FASTR Version 2.04/04-02-01
 *
 * FASt Term Recognizer
 *
 *  fastr/README
 *  Version 2.04/04-02-01
 *
 *  Copyright (C) 2004  Christian Jacquemin, LIMSI-CNRS
 *  BP 133, 91403 ORSAY, FRANCE 
 *  tel +33 (0)1 69 85 80 22 / fax -- 80 88
 *  http://www.limsi.fr/Individu/jacquemi/
 *
 *  This file contains a general presentaion of Fastr
 *

Overview
********

Fastr is a parser for term and variant recognition. 
Fastr take as input a corpus and a list of terms and 
ouputs the indexed corpus in which terms and variants are
recognized.

Fastr can be used in two modes:
 o controlled indexing: input consists of a corpus and
   a list of terms,
 o free indexing: input only consists of a corpus, the list
   of terms is automatically acquired from the corpus.

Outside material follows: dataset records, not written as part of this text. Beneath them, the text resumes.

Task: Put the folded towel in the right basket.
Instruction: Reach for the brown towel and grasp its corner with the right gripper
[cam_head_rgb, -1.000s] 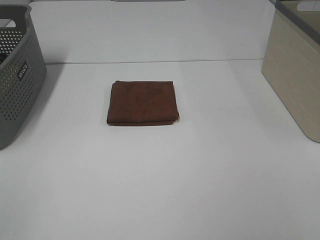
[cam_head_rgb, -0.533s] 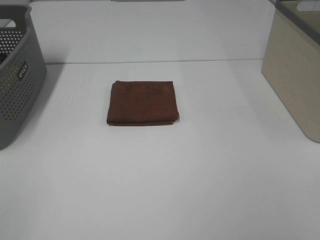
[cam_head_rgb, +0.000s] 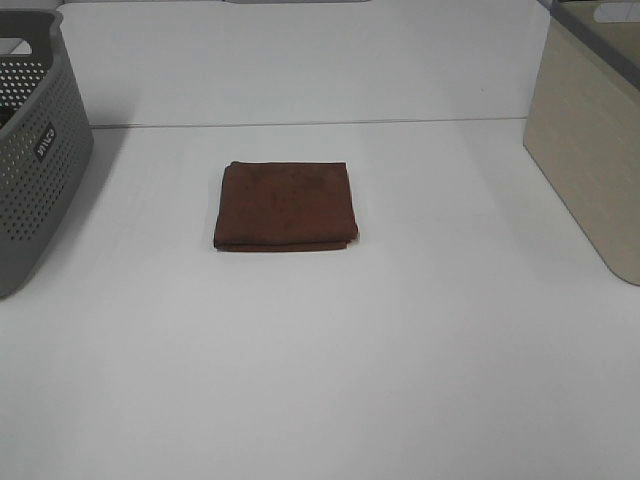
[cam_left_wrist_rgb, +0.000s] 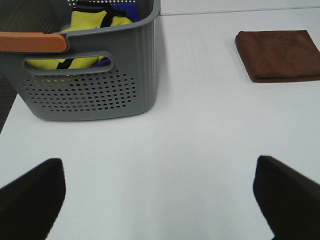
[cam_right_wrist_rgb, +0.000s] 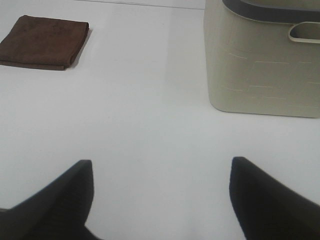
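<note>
A folded brown towel (cam_head_rgb: 287, 205) lies flat on the white table, a little left of the middle; it also shows in the left wrist view (cam_left_wrist_rgb: 280, 55) and in the right wrist view (cam_right_wrist_rgb: 44, 41). The beige right basket (cam_head_rgb: 590, 140) stands at the table's right edge and shows in the right wrist view (cam_right_wrist_rgb: 262, 65). Neither arm shows in the exterior view. My left gripper (cam_left_wrist_rgb: 160, 197) is open and empty, well short of the towel. My right gripper (cam_right_wrist_rgb: 161, 200) is open and empty, with the towel and basket both far ahead.
A grey perforated basket (cam_head_rgb: 35, 150) stands at the table's left edge; in the left wrist view (cam_left_wrist_rgb: 90, 75) it holds yellow and blue cloth. A seam in the table (cam_head_rgb: 310, 123) runs across behind the towel.
</note>
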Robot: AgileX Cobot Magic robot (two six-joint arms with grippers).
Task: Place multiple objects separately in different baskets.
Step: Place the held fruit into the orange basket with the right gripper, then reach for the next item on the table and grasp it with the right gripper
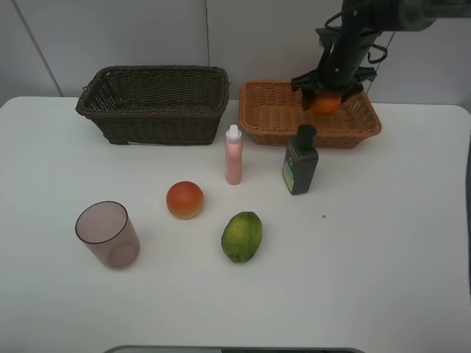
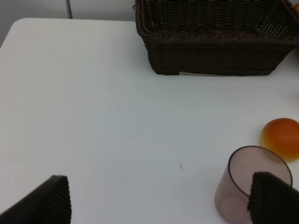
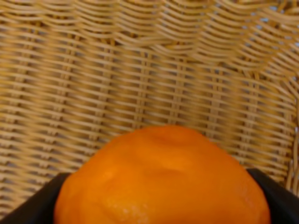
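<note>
Read from the high camera as a clock face with the far edge at twelve, the white table [image 1: 368,257] carried a dark brown basket [image 1: 154,125] at about eleven o'clock and a lighter orange-brown basket [image 1: 265,118] at about one o'clock, the two standing side by side with a narrow gap between them. The right gripper [image 1: 324,94] hung over the light basket's right half, its jaws clamped on the orange [image 1: 324,103]; the right wrist view showed the orange wedged between two dark fingers [image 3: 28,200] with wicker weave filling the background. Whether the orange touched the basket's floor could not be told. A pink bottle [image 1: 233,158] with a white cap stood upright near the table's middle, towards twelve, just in front of the gap between the baskets. A dark green bottle [image 1: 300,163] with a black cap stood upright at its three o'clock, in front of the light basket. A red-orange fruit [image 1: 185,199] lay at the pink bottle's seven o'clock, and a green fruit [image 1: 242,236] at its six o'clock. A translucent cup [image 1: 108,234] stood upright at about eight o'clock on the table. The left gripper [image 2: 161,205] appeared only in its own wrist view, jaws spread wide apart above the table, with the cup just beside one finger.
</note>
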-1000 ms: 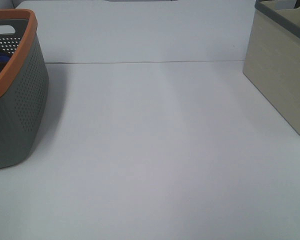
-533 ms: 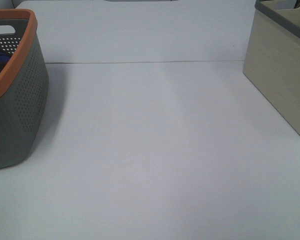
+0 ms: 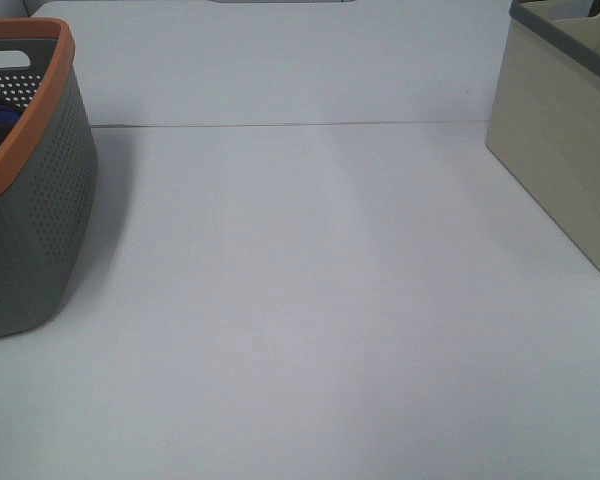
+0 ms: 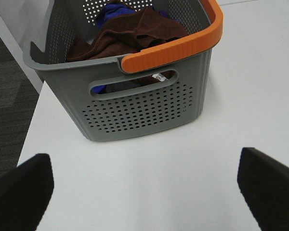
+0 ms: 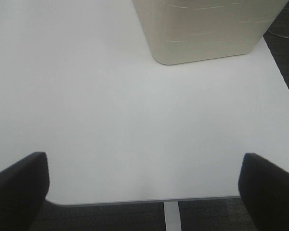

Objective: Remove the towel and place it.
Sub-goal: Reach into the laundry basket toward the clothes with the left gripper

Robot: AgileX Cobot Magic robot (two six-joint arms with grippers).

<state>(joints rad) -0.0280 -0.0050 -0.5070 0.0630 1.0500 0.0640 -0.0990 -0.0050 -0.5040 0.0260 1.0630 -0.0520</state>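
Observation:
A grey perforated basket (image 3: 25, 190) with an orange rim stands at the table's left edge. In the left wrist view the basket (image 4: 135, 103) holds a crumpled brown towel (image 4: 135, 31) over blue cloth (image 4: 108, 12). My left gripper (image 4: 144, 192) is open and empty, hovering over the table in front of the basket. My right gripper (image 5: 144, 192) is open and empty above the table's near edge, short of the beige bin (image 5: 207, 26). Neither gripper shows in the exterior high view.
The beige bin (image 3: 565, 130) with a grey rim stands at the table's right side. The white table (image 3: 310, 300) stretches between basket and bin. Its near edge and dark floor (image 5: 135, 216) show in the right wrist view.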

Fastr uses the following resources:
 o the corpus and the list of terms are tagged by the TreeTagger:
   http://www.ims.uni-stuttgart.de/Tools/DecisionTreeTagger.html
 o if available, a list of morphological families and a list
   of semantic links are used to calculate morphological and
   semantic variation.

The formalism of Fastr is close to PATR-II.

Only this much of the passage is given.